The current MAT provisions basically provide for levy of tax at a minimum rate of 10 per cent (plus surcharge, cess, etc.) on the book profits. For this purpose, the book profits are profits shown in the company’s statutory profit and loss (P&L) account. There are certain adjustments required to be made to the profits shown in the P&L account in arriving at the book profits. These adjustments are specified in the Explanation to Section 115JB(2).
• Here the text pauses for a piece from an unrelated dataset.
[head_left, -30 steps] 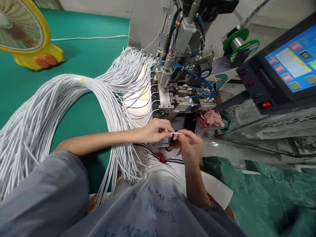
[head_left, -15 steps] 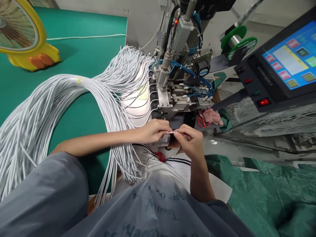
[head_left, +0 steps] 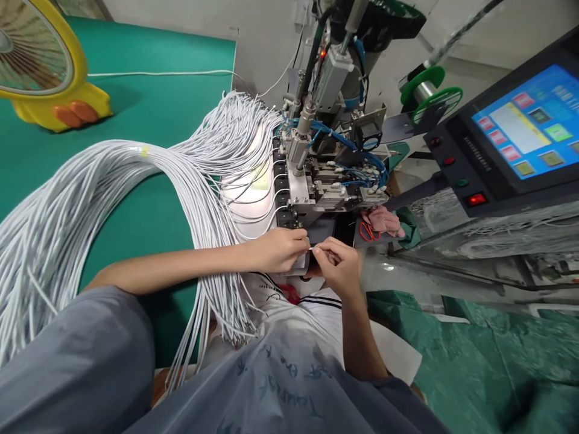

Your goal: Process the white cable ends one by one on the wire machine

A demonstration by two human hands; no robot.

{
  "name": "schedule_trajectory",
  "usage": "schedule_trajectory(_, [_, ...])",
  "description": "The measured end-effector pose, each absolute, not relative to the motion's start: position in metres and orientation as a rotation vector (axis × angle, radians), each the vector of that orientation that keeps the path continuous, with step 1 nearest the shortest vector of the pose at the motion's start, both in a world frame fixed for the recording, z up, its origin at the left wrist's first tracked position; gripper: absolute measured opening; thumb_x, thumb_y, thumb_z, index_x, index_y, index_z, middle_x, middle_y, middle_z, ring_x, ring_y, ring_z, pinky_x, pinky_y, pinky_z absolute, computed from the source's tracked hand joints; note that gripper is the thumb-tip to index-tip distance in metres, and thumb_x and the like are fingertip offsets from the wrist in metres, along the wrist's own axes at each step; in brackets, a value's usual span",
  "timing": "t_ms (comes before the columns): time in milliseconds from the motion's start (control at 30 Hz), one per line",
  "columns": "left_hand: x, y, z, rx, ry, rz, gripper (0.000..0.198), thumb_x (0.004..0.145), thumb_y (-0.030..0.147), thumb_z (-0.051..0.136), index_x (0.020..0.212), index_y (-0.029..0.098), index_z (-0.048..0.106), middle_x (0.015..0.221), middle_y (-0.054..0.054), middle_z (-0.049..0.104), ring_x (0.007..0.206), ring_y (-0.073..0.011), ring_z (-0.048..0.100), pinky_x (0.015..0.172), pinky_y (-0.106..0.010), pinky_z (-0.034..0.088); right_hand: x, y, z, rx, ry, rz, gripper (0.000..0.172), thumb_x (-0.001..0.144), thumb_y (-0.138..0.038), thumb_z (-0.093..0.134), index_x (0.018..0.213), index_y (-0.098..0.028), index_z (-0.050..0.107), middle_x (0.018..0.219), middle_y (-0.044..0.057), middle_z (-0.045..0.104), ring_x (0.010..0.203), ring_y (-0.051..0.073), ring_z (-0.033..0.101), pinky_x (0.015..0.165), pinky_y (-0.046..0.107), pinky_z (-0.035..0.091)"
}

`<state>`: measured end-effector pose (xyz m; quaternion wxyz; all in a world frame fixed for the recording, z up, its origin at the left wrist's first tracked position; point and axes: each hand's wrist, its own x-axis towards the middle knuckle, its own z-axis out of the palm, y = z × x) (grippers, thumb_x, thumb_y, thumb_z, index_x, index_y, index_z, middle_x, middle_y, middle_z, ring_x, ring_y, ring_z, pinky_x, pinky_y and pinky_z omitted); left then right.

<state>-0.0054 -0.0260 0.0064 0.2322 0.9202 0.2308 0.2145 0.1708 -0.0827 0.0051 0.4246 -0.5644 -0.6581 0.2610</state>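
Observation:
My left hand (head_left: pixel 278 248) and my right hand (head_left: pixel 337 265) meet fingertip to fingertip just in front of the metal machine (head_left: pixel 323 178). Both are closed in a pinch on the end of a thin white wire (head_left: pixel 313 248). A big bundle of white wires (head_left: pixel 136 181) arcs over the green mat (head_left: pixel 149 114) to my left and falls over the table edge beside my left forearm. Several single wires run from the bundle into black clips on the machine's left side.
A yellow fan (head_left: pixel 40 60) stands at the back left on the mat. A control panel with a lit touch screen (head_left: pixel 520 129) is at the right, a green wire spool (head_left: pixel 429 90) behind it. Red scissors (head_left: pixel 368 230) and a pink cloth lie right of the machine.
The short wire end that stuck out between my hands one second ago is now almost hidden; my fingertips have closed together on it. The view shifted slightly.

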Motion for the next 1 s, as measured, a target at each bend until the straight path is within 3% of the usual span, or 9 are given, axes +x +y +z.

The Supreme Court, in the Apollo Tyres Ltd vs CIT (255 ITR 273) case, has held that apart from the specified adjustments, no other adjustment is permissible to the profit as shown in the P&L account.
A few of the adjustments as specified in clauses (a), (b) and (c) of the Explanation in respect of amounts to be added back to the profits as per the P&L account read as follows:
“(a) the amount of income paid or payable, and the provision therefor; or
(b) the amounts carried to any reserves, by whatever name called, other than a reserve specified under Section 33AC; or
(c) the amount or amounts set aside to provisions made for meeting liabilities, other than ascertained liabilities; or……..”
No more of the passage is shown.